A Navy veteran from Utah confessed to sending letters containing a poison to President Donald Trump and other top government officials on Wednesday, according to a probable cause affidavit filed in the 2nd District Court.
William Clyde Allen III, of Logan, was arrested Wednesday and the U.S. attorney’s office for Utah issued a statement saying federal charges will likely be filed Friday. He’s being held in the Davis County Jail.
Authorities say Allen confessed to having purchased castor beans, which can be turned into the poison ricin, and having sent the letters, according to the probable cause statement. The four letters tested positive for ricin and were sent to the president, FBI director, secretary of Defense and the chief of Naval Operations.
Agents and local law enforcement officials searched Allen’s home, at 380 N. 200 West in Logan, wearing HAZMAT suits due to what an FBI spokesman called “potentially hazardous chemicals.”
Early reports said those letters included the deadly poison ricin, though a Pentagon spokeswoman said Wednesday that two of the letters included castor seeds.
The Pentagon mail-screening facility caught the other two letters and sent them to the FBI. Another envelope was addressed to Trump, though it was intercepted before it reached the White House. According to the Centers for Disease Control and Prevention, if castor seeds are swallowed, the released ricin can cause injury.
FBI spokesman Doug Davis said of the investigation in Logan that “no wider threat to public safety exists at this time.”
Allen, 39, served in the Navy from 1998 to 2002, working as a damage control fireman apprentice. According to Utah court records, in 2005, he was convicted on two counts of 3rd degree felony child abuse, a case that involved accusations of child-sex abuse of two girls. In 2008, Allen was convicted of attempted aggravated assault. He was released from prison in 2011.
According to Logan police Capt.
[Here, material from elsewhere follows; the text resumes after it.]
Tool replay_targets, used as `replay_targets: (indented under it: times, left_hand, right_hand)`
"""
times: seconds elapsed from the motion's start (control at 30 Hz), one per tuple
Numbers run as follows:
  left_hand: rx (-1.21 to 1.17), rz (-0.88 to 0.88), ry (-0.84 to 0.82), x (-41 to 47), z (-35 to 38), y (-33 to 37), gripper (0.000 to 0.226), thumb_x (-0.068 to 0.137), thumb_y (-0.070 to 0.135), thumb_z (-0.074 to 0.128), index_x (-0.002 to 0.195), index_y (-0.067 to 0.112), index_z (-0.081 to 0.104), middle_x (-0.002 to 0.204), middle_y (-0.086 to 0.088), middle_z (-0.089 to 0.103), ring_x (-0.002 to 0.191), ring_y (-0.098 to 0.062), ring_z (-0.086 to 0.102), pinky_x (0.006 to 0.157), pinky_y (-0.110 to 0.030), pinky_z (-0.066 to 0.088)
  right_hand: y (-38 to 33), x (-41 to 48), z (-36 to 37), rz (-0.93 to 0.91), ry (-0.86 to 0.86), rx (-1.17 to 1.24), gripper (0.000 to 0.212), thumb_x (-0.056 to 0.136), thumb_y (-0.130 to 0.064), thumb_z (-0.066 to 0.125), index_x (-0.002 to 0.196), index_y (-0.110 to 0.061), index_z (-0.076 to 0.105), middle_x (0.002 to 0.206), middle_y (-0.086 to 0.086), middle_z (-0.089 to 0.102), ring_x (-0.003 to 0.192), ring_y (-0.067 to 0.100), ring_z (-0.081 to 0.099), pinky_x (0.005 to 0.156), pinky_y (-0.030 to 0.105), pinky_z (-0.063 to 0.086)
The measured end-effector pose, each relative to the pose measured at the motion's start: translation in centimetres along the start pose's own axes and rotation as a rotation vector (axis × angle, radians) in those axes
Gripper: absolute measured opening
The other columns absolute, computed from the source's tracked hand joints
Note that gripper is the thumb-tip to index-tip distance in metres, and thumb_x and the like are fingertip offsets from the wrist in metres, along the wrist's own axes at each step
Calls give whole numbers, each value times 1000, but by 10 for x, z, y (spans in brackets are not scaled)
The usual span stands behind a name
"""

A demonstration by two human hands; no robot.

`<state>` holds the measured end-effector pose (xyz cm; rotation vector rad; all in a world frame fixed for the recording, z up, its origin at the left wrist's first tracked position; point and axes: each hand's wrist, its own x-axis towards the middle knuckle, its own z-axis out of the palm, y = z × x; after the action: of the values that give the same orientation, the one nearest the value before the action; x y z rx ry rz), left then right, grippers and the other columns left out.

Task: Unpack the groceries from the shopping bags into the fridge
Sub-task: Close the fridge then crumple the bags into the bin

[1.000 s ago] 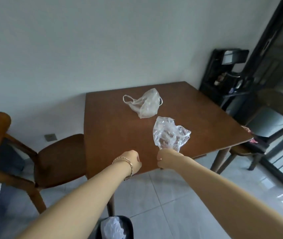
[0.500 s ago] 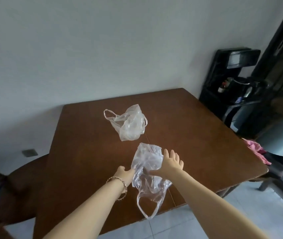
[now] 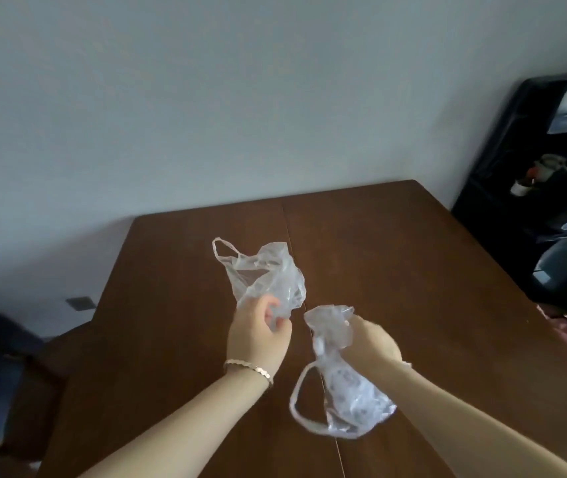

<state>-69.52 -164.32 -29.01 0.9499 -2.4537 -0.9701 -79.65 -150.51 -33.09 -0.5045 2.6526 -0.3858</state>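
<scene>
Left hand [image 3: 258, 334] was curled round the near end of the first bag [image 3: 265, 270], clear plastic, at frame centre, the rest of it lying on the brown worktop [image 3: 413, 270]. Right hand [image 3: 373, 341] was clenched on the bunched neck of the second bag [image 3: 347, 391], which trailed toward lower centre with its handle loop loose. Both bags looked empty and no fridge was in view; judged step was gathering spent bags, best done by pressing the air out, checking each for leftovers, then bunching both into one hand.
</scene>
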Motion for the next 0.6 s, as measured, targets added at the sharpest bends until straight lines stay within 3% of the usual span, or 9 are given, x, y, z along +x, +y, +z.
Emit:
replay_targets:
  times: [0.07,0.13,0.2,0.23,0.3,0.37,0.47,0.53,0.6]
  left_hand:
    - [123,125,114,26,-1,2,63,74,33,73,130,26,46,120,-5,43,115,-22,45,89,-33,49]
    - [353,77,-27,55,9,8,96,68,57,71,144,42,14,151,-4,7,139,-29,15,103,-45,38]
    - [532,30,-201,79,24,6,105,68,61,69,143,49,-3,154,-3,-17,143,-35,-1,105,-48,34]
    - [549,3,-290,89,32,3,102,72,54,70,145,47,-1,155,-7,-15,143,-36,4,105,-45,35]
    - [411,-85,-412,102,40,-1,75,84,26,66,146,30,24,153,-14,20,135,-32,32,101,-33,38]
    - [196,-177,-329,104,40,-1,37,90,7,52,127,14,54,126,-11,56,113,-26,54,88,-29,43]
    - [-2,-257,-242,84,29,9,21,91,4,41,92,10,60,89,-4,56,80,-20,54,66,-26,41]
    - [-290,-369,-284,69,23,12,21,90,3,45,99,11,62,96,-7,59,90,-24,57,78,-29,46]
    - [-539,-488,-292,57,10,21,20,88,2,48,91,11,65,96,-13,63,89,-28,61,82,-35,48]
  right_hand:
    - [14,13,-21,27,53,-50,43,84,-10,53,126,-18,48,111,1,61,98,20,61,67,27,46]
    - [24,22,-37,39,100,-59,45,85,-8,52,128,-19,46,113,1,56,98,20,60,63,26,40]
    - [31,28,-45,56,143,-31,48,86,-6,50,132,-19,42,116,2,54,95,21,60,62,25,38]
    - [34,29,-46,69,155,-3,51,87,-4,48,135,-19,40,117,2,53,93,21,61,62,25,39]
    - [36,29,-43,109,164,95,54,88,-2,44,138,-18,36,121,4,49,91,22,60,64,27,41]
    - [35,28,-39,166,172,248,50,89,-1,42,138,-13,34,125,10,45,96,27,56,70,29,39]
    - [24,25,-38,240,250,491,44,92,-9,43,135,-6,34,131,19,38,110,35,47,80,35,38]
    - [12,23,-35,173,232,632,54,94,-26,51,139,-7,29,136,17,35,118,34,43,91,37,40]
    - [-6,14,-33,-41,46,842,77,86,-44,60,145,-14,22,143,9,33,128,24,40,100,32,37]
Tyson Budge, Allen has only lived in the current residence for a few years. In 2017, the Air Force notified Logan police that Allen called in a bomb threat. And earlier this year, Allen is alleged to have sent Utah Gov. Gary Herbert a letter blaming the governor for his wife’s medical problems, Budge said.
Ricin laced letters were sent to former President Barack Obama and Mississippi Sen. Roger Wicker in 2013. That same year, a North Logan woman attempted to kill herself by eating castor beans, triggering the ricin toxin. While it made her critically ill, she survived.